Все время, что Максим был в госпитале, в санатории, поездке, в обкоме вникали в его «персональное дело». Председатель партколлегии Антохин, внимательно изучив материалы партбюро, принял решение о дополнительной проверке обвинений. Специально посланный им помощник выезжал в МТС, долго беседовал в станице с теми людьми, которых освободил из заключения Васильцов, с механиком Пахомовым, который каялся: «Безответственно отнесся я, подписав эту бумагу». Да и Брохова сказала, что ничего плохого о пастухе сказать не хотела, может, что по-бабьи и выскочило лишнее.
А тут еще приходил в обком старый коммунист Новожилов, дал наилучшую характеристику Васильцову, получили письмо от Героя Советского Союза подполковника Жиленко. Антохину все яснее становилось, что на Васильцова были наветы, что этого молодого коммуниста надо защитить.
И наконец, после соответствующего запроса в органы, пришло письмо от сотрудника Особого отдела Георгиева, который полностью подтвердил результаты проверки в начале тысяча девятьсот сорок третьего года командира Красной Армии Васильцова.
Максим Иванович постучал в двести шестнадцатую комнату и открыл дверь. Антохин оказался человеком лет сорока пяти, с нездоровым румянцем на щеках, редкими волосами; нашивкой тяжелого ранения над карманом зеленого кителя.
Он пошел навстречу Васильцову с протянутой рукой:
— Здравствуйте, Максим Иванович! Мы решили не нарушать ваше лечение и не отзывать из санатория даже по случаю большой радости. Поздравляю! Вы восстановлены в партии с сохранением стажа…

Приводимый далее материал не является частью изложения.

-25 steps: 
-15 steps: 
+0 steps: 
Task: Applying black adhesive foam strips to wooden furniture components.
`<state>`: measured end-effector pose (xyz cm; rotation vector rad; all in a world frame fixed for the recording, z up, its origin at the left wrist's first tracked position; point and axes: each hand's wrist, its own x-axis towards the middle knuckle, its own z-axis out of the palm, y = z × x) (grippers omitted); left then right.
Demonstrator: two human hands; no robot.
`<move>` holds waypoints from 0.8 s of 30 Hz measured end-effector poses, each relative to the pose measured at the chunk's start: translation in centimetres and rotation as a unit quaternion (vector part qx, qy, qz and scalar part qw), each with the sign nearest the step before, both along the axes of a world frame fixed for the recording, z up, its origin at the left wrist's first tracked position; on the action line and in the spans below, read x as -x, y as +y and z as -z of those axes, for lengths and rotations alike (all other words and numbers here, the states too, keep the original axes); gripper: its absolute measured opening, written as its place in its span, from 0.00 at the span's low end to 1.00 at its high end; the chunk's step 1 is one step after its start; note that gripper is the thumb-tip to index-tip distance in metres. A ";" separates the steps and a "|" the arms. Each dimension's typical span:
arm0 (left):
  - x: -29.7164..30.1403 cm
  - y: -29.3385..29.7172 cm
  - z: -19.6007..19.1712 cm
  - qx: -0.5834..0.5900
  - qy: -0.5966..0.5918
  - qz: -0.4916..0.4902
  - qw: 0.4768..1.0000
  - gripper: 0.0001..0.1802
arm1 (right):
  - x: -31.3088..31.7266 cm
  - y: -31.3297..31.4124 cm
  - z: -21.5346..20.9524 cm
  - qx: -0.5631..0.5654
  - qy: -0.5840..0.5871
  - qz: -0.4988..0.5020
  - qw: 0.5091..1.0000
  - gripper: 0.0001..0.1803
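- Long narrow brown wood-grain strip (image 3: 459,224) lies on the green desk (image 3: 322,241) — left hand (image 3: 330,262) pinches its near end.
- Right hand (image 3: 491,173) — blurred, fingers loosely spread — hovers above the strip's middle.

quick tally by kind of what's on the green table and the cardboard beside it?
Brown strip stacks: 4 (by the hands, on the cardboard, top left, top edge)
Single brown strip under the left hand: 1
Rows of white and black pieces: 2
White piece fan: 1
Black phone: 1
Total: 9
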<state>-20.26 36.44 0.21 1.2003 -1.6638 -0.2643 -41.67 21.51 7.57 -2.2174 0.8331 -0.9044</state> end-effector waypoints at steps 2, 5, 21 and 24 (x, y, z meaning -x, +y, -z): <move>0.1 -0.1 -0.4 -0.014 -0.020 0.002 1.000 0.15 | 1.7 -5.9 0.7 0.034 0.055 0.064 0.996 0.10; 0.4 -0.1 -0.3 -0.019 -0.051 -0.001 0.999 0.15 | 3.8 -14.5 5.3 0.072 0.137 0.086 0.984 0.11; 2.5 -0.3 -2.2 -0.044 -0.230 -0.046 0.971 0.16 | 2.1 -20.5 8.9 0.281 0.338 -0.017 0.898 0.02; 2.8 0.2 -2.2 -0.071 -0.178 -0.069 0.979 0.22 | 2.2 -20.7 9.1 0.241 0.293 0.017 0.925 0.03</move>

От волнения на лице Васильцова резче проступило пятно ожога, а волосы словно бы посветлели. Антохин пожимал его руку крепко и осторожно.
— Ну, за работу, дорогой товарищ!
Васильцов медленно шел по улице, еще переживая разговор с Антохиным. Остановился у витрины с газетой недельной давности, пробежал глазами заголовки: «Дело чести комбайнеров Дона», «На строительстве школы № 75», «В новом доме». На последней странице резанула, глаза жирная траурная рамка: «Владимир Сергеевич Новожилов». Да как же это?! Как же? Когда?
Он рванулся к телефонному автомату, набрал номер Новожиловых. Убитым голосом Клавдия Евгеньевна произнесла еле слышно:
— Слушаю…
— Клавдия Евгеньевна, это Максим Иванович… я только что узнал…
В трубке послышались рыдания, потом Клавдия Евгеньевна с трудом справилась с собой:
— Володе запретили вставать… а он пошел в обком, сказал, что у одного друга неприятности, надо помочь… Когда вернулся домой, ему совсем плохо стало… Я вызвала скорую, а пока он приехала, Володенька уже не дышал…
— А Лиля где? — сдавленно опросил Васильцов.
— На практике. Приезжала на похороны и снова уехала.